ZebraLogicReasoner is a research toolchain for evaluating LLMs on structured logical reasoning tasks. It focuses on Zebra Logic puzzles and validates final answers as well as chain-of-thought transitions against a Z3 symbolic solver. The same pipeline also generates configurable puzzle sets, including factual, counterfactual, and noise-augmented variants, for evaluation and model development.
ZebraLogicReasoner fills a common gap in LLM evaluation by checking not only the final answer, but also whether each reasoning step stays consistent with the symbolic solution. It combines model execution, parsing, symbolic validation, dataset generation, and reporting in one reproducible pipeline.
Key features:
- Benchmark for evaluating LLMs on structured logical puzzles (abstract reasoning)
- Puzzle generation for normal, factual/counterfactual, and noise-augmented puzzle variants, that can be used for both evaluation and model development.
- Support for various frontier LLMs out-of-the-box (via OpenRouter model execution).
- Z3-backed validation of final solutions and reasoning transitions.
The tool operates in the following stages:
- Configure experiment settings (model, decoding, paths, and pipeline stages).
- Build prompts from puzzle datasets.
- Run model inference and store raw outputs.
- Parse responses into structured reasoning payloads.
- Evaluate parsed outputs with symbolic ground truth (solution correctness and transition consistency).
- Build/update analysis cache and generate reports/plots.
- Optionally generate new puzzles from the available puzzle configurations.

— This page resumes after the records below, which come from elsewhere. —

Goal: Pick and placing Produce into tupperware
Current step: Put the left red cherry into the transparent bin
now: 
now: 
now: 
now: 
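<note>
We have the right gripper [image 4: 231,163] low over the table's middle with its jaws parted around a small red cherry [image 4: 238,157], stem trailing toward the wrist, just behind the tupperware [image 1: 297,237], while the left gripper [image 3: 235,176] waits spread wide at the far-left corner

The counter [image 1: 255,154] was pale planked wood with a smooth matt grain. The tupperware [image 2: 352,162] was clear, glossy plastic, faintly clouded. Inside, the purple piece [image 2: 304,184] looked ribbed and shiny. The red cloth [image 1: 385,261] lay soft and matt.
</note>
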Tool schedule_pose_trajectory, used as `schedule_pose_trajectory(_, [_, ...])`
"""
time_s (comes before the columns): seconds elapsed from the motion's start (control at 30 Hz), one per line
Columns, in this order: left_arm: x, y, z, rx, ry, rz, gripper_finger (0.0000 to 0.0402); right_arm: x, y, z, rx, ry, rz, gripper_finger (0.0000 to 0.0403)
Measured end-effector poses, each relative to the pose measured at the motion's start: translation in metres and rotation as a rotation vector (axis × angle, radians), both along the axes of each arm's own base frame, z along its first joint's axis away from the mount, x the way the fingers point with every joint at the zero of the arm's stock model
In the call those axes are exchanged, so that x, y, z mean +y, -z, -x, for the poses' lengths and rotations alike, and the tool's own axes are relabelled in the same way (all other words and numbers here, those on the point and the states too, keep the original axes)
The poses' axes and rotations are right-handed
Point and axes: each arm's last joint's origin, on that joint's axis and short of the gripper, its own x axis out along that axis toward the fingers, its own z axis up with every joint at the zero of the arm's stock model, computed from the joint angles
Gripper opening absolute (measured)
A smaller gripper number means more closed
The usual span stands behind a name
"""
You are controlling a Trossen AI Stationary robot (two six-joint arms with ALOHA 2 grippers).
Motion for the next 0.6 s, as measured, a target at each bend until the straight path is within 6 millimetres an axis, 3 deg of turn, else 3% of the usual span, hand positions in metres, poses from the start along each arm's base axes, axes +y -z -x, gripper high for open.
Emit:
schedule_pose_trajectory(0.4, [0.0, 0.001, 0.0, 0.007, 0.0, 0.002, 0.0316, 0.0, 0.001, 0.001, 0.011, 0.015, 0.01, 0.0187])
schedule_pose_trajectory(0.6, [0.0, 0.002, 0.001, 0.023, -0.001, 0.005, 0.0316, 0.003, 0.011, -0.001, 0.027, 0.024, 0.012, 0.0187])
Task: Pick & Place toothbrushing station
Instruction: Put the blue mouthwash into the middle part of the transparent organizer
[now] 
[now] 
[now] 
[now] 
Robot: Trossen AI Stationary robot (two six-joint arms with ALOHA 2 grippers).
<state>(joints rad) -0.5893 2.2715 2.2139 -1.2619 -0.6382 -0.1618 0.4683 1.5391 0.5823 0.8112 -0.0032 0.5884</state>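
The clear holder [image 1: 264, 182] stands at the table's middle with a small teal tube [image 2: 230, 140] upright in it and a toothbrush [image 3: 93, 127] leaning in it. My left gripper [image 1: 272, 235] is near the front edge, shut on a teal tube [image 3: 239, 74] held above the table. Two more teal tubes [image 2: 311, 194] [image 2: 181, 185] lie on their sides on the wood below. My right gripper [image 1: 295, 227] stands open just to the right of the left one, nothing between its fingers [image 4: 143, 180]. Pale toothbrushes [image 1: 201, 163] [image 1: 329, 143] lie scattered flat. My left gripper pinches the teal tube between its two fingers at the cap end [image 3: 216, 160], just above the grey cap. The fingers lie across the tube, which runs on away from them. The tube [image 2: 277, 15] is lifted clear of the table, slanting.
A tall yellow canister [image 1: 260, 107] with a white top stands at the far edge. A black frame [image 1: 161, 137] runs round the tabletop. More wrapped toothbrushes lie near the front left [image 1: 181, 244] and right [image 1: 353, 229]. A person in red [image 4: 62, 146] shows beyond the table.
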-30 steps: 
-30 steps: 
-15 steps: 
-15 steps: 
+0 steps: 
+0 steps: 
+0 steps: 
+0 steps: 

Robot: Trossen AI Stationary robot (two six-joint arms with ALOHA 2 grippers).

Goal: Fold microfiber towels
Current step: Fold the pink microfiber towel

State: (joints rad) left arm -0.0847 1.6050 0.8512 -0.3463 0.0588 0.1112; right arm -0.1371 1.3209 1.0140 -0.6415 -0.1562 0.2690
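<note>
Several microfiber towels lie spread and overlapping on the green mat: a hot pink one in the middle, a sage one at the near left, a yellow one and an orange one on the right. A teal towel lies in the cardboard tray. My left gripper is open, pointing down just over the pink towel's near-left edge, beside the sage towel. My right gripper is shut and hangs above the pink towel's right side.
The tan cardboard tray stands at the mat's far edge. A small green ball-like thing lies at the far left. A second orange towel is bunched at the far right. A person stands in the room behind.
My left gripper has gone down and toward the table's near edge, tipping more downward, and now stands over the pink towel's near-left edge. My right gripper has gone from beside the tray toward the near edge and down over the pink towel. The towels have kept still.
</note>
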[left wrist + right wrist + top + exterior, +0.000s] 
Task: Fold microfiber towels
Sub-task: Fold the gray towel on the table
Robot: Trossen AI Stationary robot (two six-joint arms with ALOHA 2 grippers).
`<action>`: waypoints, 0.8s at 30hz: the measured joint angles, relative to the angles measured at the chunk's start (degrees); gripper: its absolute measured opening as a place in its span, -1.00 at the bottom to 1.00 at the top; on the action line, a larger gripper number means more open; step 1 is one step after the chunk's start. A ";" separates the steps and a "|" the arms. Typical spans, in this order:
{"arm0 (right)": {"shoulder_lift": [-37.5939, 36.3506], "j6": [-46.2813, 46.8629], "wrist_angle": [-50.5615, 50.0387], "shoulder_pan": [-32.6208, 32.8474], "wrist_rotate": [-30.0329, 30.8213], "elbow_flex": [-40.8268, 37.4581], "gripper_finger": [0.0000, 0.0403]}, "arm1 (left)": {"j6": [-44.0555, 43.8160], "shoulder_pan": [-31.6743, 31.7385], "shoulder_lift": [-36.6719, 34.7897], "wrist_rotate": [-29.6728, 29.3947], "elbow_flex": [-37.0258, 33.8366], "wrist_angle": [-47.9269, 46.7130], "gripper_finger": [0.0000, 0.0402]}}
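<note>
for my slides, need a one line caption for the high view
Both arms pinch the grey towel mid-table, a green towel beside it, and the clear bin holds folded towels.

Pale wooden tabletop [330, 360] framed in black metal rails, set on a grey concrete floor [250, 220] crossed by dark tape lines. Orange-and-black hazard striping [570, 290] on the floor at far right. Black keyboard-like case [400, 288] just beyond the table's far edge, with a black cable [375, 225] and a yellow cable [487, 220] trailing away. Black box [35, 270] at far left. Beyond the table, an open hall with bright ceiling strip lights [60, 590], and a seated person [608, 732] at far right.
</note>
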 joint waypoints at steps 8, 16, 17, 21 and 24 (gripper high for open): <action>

Typical stage sequence for full runs: build -> run -> parse -> reason -> analyze -> plots.
This tool is intended for:
- benchmarking LLM reasoning quality on structured logic puzzles
- distinguishing answer correctness from reasoning correctness
- controlled robustness studies under counterfactual and noisy puzzle settings
Within the AIMS5.0 context, the framework is especially relevant where AI outputs must be evaluated with transparent, verifiable logical criteria rather than only surface-level answer matching.
- Requires external model APIs (OpenRouter) and corresponding credentials.
- Symbolic checks are tailored to ZebraLogic-style structured puzzles and are not a generic verifier for arbitrary reasoning tasks.
- Current workflow is primarily CLI-centric; it is not yet packaged as a polished end-user application.
As this research is still in progress, a link will be provided once the paper is published.